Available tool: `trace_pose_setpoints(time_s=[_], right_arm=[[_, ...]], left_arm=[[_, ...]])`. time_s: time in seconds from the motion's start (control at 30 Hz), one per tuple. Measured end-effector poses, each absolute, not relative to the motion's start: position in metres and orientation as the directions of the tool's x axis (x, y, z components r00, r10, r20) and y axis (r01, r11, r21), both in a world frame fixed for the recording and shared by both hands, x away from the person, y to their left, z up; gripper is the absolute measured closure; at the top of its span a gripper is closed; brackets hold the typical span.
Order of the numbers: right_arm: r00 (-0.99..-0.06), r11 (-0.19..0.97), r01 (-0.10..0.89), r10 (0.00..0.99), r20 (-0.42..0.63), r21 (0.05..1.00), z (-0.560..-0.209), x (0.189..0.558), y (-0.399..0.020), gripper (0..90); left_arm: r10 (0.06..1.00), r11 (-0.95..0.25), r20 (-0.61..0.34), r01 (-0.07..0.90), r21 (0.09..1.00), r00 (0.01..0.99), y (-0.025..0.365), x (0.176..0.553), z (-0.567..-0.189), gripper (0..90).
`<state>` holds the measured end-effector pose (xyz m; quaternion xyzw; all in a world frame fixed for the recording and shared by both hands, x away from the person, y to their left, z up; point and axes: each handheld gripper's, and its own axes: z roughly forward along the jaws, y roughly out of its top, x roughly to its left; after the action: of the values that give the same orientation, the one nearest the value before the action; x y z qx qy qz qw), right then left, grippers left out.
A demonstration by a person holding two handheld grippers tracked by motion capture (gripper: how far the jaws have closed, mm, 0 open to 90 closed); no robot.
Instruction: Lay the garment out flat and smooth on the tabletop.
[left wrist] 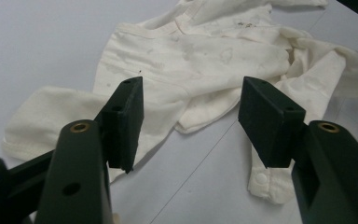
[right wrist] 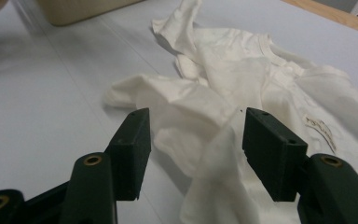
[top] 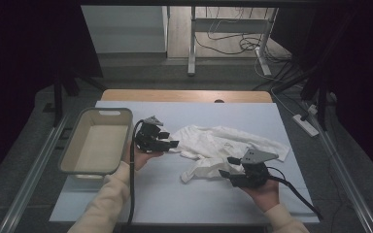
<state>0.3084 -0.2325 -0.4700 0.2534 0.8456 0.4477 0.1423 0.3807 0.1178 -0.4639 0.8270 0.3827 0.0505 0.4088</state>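
A crumpled white shirt [top: 226, 145] was seen lying on the pale tabletop [top: 184, 194], to the right of a beige tub [top: 97, 141]. The left hand-held gripper [top: 171, 140] was held at the shirt's left edge, its jaws apart and nothing clasped. The right hand-held gripper [top: 228, 167] was held at the near edge, jaws likewise apart, with a fold of cloth lying between them ungripped.

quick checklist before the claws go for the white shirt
1. Left claw open, nothing between the jaws: ok.
2. Right claw open, not pinching cloth: ok.
3. White shirt lying flat: not ok, crumpled.
4. Shirt wholly on the table: ok.
5. Beige bin empty: ok as far as its floor shows.
6. Which side of the shirt faces up: cannot tell.
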Motion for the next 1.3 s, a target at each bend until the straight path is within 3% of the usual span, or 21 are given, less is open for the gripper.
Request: trace_pose_setpoints(time_s=[0.87,1.0,1.17,1.3], right_arm=[[-0.849,0.610,0.320,0.524,-0.067,0.725,-0.503,0.321,-0.192,42.7],[-0.844,0.634,0.327,0.530,-0.086,0.700,-0.507,0.321,-0.191,51.3],[-0.844,0.667,0.316,0.522,-0.120,0.675,-0.510,0.322,-0.192,69.1],[-0.843,0.669,0.323,0.525,-0.117,0.669,-0.510,0.324,-0.193,76.7]], left_arm=[[0.669,-0.396,-0.229,0.600,0.695,0.707,0.112,0.381,-0.469,37.9],[0.669,-0.395,-0.231,0.601,0.694,0.706,0.112,0.381,-0.469,37.7],[0.670,-0.395,-0.231,0.602,0.694,0.706,0.113,0.381,-0.470,37.7],[0.670,-0.395,-0.231,0.602,0.694,0.706,0.113,0.381,-0.470,37.7]])
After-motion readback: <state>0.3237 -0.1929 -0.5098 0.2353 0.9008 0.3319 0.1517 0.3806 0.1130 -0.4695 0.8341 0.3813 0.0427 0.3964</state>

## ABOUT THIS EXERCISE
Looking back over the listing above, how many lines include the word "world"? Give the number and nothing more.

## EXERCISE OUTPUT
2